Andris Nelsons & Boston Symphony Orchestra

Andris Nelsons’ 2016 cycle with the Boston Symphony Orchestra on the orchestra’s own label has a devotion to the music. There’s passion, warmth, but also a basic sense of the structure of the music – it’s never overdone or forced. The Boston Symphony Orchestra also plays with finesse and brilliance. Rarely have the instrumental solos sounded so beautiful.

Otto Klemperer & Philharmonia Orchestra

Otto Klemperer’s cycle with the Philharmonia Orchestra on Warner (1956-57) is like a granite sculpture, but with a crystal clear balance. These are solid and serious interpretations, with something stoic and dignified about them, but there is also an underlying humanity that makes the recordings unforgettable.

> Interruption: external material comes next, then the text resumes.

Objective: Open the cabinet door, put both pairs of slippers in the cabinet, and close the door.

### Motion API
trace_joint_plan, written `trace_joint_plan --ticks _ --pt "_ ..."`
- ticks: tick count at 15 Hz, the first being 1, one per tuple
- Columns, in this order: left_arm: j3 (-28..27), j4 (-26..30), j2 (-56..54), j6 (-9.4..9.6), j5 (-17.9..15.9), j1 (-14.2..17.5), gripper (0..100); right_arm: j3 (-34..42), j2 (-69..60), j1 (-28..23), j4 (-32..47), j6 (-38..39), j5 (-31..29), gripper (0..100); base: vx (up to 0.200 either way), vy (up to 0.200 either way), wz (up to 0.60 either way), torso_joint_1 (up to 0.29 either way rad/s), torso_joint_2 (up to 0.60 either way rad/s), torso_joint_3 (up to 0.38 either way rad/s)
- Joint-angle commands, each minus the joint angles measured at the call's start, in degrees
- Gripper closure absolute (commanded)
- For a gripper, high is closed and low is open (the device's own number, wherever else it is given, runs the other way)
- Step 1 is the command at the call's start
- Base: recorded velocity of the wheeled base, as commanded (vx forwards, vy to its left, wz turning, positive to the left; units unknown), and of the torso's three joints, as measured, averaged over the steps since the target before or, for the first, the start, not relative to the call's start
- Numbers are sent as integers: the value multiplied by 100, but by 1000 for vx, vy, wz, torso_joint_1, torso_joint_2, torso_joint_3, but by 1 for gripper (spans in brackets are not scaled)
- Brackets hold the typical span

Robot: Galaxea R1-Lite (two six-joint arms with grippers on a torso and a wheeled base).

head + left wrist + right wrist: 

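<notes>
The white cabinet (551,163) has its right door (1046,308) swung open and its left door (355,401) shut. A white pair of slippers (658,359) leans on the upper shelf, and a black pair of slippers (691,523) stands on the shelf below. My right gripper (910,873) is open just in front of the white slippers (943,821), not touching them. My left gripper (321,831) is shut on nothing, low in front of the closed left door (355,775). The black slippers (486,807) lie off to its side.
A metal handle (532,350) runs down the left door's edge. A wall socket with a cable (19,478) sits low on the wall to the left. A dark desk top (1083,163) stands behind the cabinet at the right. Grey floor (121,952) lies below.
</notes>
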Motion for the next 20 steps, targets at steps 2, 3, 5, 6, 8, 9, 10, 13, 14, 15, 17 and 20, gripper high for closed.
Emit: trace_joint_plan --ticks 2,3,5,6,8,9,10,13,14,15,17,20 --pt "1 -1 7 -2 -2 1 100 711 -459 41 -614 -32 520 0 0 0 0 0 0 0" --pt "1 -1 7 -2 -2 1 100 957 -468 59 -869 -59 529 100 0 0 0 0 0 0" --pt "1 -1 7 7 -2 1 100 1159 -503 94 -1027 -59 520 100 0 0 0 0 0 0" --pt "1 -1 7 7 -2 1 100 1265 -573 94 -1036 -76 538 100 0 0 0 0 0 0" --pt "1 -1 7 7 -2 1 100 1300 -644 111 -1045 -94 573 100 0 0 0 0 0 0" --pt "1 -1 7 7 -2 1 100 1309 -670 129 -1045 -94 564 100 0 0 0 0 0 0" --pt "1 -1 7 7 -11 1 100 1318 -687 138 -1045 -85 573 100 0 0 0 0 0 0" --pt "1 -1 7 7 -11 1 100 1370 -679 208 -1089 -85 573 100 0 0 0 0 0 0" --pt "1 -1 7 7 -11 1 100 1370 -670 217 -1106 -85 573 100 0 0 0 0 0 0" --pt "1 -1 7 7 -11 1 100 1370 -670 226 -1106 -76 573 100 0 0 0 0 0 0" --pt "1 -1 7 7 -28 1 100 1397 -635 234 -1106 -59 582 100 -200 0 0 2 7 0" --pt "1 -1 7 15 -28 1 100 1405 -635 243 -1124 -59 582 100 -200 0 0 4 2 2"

Sir Georg Solti & Chicago Symphony Orchestra

Sir Georg Solti proved to have an excellent ear for Brahms when he recorded a complete cycle with the Chicago Symphony Orchestra for Decca (1979). Although the interpretations are characteristically dramatic, he also balances the orchestral sound admirably, and these are definitely recordings to live with.

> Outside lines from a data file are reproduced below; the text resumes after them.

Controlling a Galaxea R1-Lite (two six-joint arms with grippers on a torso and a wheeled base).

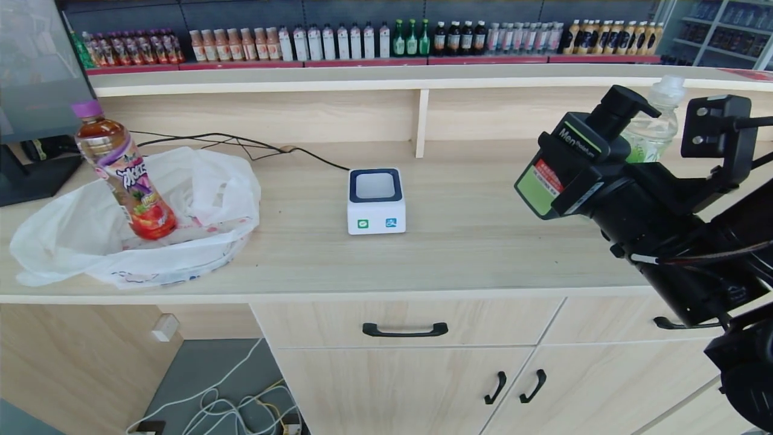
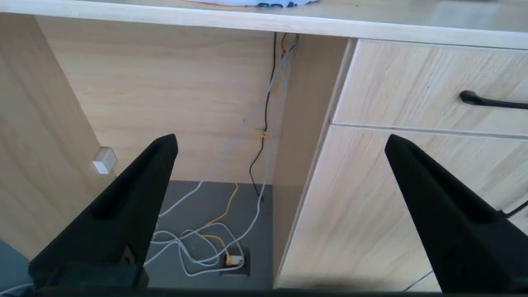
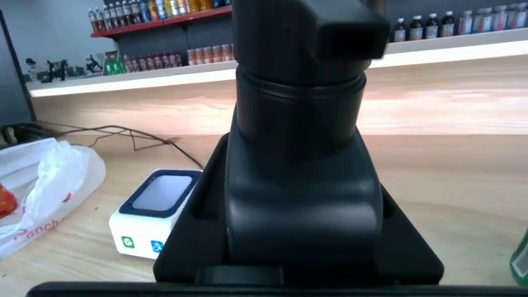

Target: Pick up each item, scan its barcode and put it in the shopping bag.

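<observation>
Clamping a boxy black pump bottle [image 1: 534,190] with a green label, the right gripper [image 1: 595,190] is holding it tilted above the right end of the pale wood-grain counter [image 1: 471,248], before a clear plastic bottle [image 1: 655,127] near the back edge. A white cube scanner [image 1: 375,201] is sitting mid-counter — toward the left edge a crinkled white shopping bag [image 1: 211,181] is lying open, a purple-capped tea bottle [image 1: 124,172] leaning inside. The left gripper [image 2: 280,148] is hanging below the front edge, black wedge fingers [image 2: 124,214] spread wide.
</observation>
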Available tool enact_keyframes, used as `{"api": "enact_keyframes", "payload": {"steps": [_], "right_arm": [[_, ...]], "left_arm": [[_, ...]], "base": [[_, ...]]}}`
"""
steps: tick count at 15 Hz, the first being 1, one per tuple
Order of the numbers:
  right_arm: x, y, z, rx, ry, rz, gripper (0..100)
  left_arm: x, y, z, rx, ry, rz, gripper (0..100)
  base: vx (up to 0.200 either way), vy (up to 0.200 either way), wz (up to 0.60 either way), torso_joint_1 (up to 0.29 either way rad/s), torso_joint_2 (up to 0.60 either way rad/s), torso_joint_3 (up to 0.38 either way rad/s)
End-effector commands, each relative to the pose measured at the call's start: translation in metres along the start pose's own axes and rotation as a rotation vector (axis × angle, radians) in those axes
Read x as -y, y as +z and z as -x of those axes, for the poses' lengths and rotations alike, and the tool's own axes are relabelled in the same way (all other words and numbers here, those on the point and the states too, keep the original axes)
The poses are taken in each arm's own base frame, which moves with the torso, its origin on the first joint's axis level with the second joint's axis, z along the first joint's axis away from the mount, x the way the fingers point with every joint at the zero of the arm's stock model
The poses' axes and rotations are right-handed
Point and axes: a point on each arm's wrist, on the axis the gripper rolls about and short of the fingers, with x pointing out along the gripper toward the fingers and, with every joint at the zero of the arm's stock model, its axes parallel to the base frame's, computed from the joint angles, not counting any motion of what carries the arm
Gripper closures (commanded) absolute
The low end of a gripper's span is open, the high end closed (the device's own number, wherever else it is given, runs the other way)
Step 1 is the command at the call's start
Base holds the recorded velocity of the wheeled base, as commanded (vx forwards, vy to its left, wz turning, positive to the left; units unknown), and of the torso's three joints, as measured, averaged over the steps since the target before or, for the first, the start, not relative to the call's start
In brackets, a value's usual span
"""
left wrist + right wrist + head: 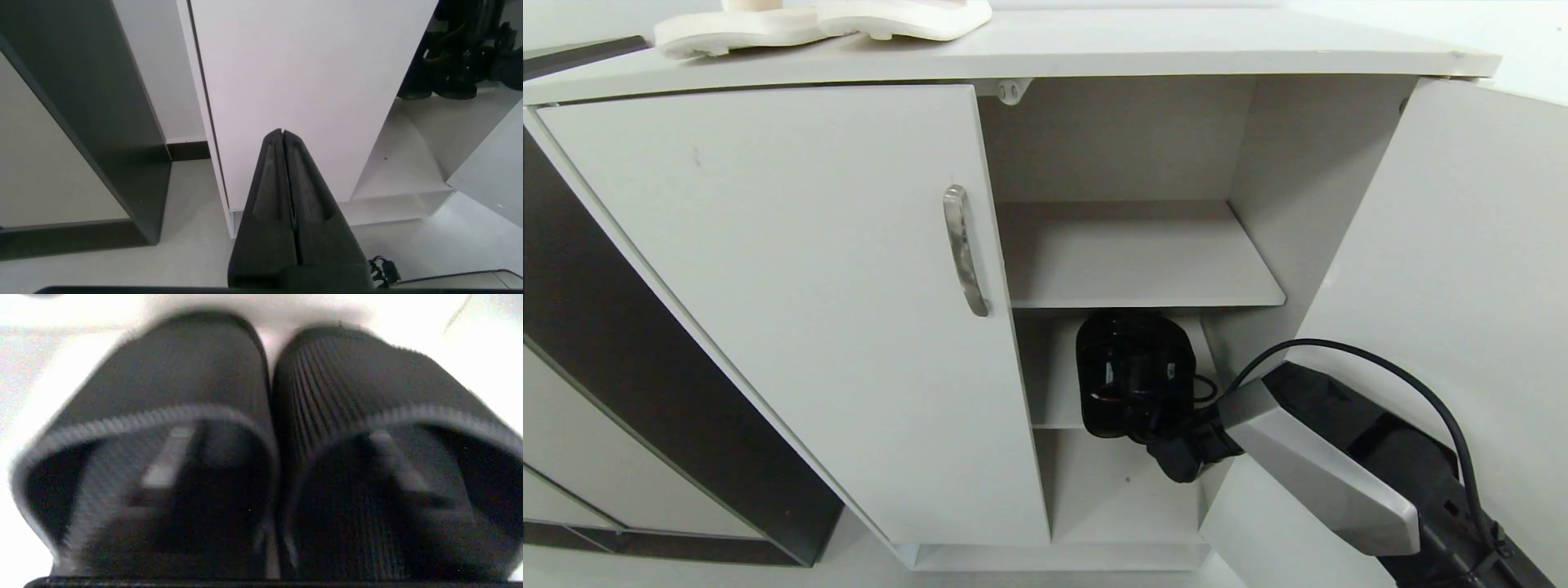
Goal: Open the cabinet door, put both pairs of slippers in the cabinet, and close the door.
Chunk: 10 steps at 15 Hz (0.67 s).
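A pair of black slippers (1134, 371) hangs side by side inside the open right half of the white cabinet (1013, 65), just above its middle shelf (1054, 412). My right gripper (1168, 441) is shut on them from the heel end; up close their ribbed uppers (359, 400) face the camera, toes toward the back wall. A pair of white slippers (825, 24) lies on the cabinet top. The right door (1462, 286) is swung wide open and the left door (792, 302) is closed. My left gripper (282, 139) is shut and empty, low in front of the closed left door.
The upper shelf (1135, 261) and the bottom compartment (1119, 490) hold nothing. A metal handle (964, 249) sits on the left door's edge. A dark panel (621, 343) stands to the left of the cabinet. The right arm's cable (1405, 376) loops near the open door.
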Motion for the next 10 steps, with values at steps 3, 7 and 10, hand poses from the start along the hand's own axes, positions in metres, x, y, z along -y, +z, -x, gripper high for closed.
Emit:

Claudio Abbado & Berliner Philharmoniker

Claudio Abbado has made two complete cycles for Deutsche Grammophon, the second of which, with the Berliner Philharmoniker in 1988-90, should be prioritised. These recordings are among the very best he has made with the orchestra. Abbado’s Brahms has an almost Italian warmth and lustre to it, and the interpretations are powerful, but he also manages to maintain an elegance of expression.

Günter Wand & NDR Elbphilharmonie Orchester

There are many surviving Brahms recordings by Günter Wand, including three complete cycles with the NDR Sinfonie-Orchester, or NDR Elbphilharmonie Orchester, as it is now called. All are of the highest quality, but the best is the second on RCA (1995-1997). Wand’s Brahms is characterised by a sure control of the architectural development of the music, combined with spontaneity and drama.

Bruno Walter & Columbia Symphony Orchestra

Bruno Walter’s Brahms series with the Columbia Symphony Orchestra on Sony (1960) is a classic. Walter had an instinctive understanding of Brahms’ music and brought warmth and humanity to it. There is a wisdom to his interpretations that few others have, and the sound still impresses more than 60 years later.

George Szell & Cleveland Orchestra

George Szell’s Brahms cycle with the Cleveland Orchestra on Sony (1964-67) is one of the very best on record. Szell strikes the right balance between clarity and drama. The interpretations are particularly well done, with sophisticated orchestral playing that is definitely something special. These are in many ways unique interpretations, with a style and elegance that few can match.

Herbert von Karajan & Berliner Philharmoniker

Herbert von Karajan made three complete cycles of Brahms symphonies with the Berliner Philharmoniker for Deutsche Grammophon. The second, from 1977-78, is the best and most dramatic. In his usual way, Karajan manages to combine a beautiful orchestral sound with great power and weight in the interpretation.

Sir Simon Rattle & Berliner Philharmoniker

Sir Simon Rattle’s interpretation of the symphonies (2009) is one of his most convincing performances on record to date. Here Rattle and the Berliner Philharmoniker manage to produce performances of genuine humanity, spontaneity and brilliance. These are interpretations that will be among the most recommended for many years to come.

István Kertész & Wiener Philharmoniker

István Kertész’s series with the Wiener Philharmoniker was recorded in two parts – 1964 and 1972-73 – in brilliant sound on Decca. The Wiener Philharmoniker play with sensitivity and the interpretations strike an ideal balance between the lyrical and the majestic. These are interpretations marked by musicality and maturity. It is as if Brahms is speaking directly to us.